Living God, we turn to you now with our concerns for people, for places and for situations which are on our hearts today. As we long for your Kingdom to come and for fulness of life for all, we ask you to renew our trust and our hope and to show us how we can begin to answer some of our own prayers. We hold up to you those whose needs are most basic. Those who do not have clean water to drink or enough food to eat. Those who lack proper shelter or have no access to education, or health care. Those whose homes and livelihoods have been destroyed by war, by natural disaster, or by the violence, power plays and greed of others. Those who do not have a safe place to call home or a stable family and friends with which to share their lives. Lord in your mercy, hear our prayer
We thank you for the cool clear water that flows in mountain streams. We are conscious of the many ways in which humanity has polluted water courses, through overflows from industry, waste and treatment plants. Through plastic, chemicals, and rubbish. We know that many people have no clean water in which to bathe or even to drink and that pollution is destroying habitats and wildlife and choking the life from rivers, lakes and seas. We ask for a renewal of our habits leading to a renewal of habitats across our world.

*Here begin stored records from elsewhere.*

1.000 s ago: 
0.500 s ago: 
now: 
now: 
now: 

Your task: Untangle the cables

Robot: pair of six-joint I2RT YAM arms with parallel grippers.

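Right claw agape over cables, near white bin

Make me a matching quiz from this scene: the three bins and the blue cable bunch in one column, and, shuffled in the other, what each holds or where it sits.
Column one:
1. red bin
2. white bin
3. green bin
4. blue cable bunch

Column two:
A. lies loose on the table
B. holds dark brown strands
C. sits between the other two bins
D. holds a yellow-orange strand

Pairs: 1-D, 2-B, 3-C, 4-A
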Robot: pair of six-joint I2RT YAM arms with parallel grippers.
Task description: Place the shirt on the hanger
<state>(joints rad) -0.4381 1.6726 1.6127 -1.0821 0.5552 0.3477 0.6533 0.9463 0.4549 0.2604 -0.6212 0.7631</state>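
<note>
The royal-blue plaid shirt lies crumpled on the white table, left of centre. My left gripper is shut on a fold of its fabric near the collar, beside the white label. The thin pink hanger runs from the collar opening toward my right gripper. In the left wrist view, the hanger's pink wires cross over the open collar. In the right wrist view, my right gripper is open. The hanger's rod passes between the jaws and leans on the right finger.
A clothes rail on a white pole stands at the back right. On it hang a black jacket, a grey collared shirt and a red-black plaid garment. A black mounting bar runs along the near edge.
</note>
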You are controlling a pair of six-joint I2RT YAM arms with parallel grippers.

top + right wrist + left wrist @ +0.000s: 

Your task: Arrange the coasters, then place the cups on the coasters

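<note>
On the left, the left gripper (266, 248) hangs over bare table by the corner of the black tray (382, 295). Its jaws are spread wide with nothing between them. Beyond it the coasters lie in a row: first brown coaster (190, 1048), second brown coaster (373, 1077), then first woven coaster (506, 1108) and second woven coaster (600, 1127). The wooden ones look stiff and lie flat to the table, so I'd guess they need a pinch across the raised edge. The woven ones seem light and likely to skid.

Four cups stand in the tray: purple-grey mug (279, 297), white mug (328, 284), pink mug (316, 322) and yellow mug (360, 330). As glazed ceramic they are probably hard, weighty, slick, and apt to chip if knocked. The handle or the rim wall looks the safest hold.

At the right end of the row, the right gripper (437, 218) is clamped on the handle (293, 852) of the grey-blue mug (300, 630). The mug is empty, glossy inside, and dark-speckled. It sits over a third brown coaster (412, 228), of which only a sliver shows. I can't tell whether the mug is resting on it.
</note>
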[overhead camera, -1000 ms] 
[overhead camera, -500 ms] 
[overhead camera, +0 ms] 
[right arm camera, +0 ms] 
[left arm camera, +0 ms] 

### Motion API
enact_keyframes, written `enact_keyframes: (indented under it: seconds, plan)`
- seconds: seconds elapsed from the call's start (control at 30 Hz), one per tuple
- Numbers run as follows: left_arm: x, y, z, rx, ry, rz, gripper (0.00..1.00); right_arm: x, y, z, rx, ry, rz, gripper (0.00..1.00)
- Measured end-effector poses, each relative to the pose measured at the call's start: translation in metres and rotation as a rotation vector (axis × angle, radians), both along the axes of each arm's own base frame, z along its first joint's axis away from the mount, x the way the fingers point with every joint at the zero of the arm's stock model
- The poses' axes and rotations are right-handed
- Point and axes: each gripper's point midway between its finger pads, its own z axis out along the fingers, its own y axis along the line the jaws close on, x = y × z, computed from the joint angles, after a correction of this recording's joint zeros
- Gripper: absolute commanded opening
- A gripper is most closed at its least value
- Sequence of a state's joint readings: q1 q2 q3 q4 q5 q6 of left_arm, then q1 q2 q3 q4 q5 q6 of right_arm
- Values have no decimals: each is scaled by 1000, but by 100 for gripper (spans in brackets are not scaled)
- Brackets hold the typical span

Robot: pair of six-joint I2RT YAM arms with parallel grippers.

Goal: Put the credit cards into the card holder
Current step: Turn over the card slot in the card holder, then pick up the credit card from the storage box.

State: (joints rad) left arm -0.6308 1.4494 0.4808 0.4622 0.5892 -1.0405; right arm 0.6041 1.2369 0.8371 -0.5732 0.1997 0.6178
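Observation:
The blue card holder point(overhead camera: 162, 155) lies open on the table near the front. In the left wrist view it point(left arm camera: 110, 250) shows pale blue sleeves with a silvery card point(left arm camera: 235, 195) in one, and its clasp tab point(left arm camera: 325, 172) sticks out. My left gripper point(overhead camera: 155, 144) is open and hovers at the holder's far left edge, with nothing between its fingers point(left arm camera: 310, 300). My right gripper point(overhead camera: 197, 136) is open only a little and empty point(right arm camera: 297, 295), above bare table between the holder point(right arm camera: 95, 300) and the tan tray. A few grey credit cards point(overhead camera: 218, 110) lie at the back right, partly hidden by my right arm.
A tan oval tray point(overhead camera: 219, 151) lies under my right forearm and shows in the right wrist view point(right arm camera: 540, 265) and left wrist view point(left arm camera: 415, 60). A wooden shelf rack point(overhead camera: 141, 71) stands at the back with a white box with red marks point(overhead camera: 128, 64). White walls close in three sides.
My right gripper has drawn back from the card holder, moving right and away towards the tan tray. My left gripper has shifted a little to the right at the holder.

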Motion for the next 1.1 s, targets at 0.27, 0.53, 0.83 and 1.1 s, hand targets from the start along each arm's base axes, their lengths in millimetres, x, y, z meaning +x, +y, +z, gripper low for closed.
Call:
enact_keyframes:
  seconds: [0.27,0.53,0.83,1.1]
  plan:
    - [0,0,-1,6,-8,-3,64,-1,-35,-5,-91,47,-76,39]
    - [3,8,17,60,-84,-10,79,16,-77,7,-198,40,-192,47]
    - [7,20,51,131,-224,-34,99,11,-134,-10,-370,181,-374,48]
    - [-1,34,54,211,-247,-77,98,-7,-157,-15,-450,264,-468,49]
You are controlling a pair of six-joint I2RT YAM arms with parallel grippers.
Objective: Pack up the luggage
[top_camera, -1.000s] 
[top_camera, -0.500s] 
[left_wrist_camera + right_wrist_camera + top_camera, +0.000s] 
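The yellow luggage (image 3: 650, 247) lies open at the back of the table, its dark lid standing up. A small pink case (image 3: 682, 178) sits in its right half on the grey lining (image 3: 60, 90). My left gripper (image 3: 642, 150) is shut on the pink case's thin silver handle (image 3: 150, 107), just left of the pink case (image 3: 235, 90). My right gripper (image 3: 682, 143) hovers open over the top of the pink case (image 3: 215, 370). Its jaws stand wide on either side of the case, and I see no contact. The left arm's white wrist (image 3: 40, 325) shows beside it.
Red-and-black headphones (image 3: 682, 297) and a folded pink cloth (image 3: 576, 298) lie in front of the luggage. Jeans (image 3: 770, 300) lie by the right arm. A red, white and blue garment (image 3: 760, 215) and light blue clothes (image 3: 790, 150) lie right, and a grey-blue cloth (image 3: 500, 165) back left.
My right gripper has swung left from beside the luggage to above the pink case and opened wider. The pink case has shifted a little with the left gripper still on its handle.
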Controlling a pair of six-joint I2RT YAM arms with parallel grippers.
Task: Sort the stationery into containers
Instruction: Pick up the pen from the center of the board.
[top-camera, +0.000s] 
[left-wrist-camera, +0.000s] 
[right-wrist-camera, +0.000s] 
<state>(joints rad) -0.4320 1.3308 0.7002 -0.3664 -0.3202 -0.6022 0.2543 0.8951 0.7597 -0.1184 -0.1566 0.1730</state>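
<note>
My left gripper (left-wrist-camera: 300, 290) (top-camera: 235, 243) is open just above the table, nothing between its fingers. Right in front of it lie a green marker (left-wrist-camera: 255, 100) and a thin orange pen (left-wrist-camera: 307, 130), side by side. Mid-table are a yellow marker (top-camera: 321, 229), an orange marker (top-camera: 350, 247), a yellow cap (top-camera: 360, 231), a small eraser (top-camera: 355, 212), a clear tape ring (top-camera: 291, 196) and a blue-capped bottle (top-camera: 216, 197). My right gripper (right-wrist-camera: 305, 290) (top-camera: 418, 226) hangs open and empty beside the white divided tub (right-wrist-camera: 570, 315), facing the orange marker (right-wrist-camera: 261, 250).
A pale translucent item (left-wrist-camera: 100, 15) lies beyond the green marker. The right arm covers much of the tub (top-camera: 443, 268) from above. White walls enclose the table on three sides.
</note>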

Lord in your mercy, hear our prayer
We ask your blessing on all who are involved with Fairtrade, lifting before you the producers as they grow their crops and craft their works. Bless them in their endeavours and grant them wisdom and discernment as they make decisions about how to use the benefits of Fairtrade.
Lord in your mercy, hear our prayer
We pray for the Church, that your Spirit may bring us close to Christ and closer to each other. We ask your blessing on the work of Crossreach, for the staff of all the various centres as they give care to so many.
Lord in your mercy, hear our prayer
Be with all who are on the margins of society, all who struggle to have a voice and make themselves heard. Be with all who are sick in body or mind or spirit. Be with all waiting for operations. Bless all who have lost loved ones and are feeling lost themselves. We pray in silence for those whose names are on our hearts.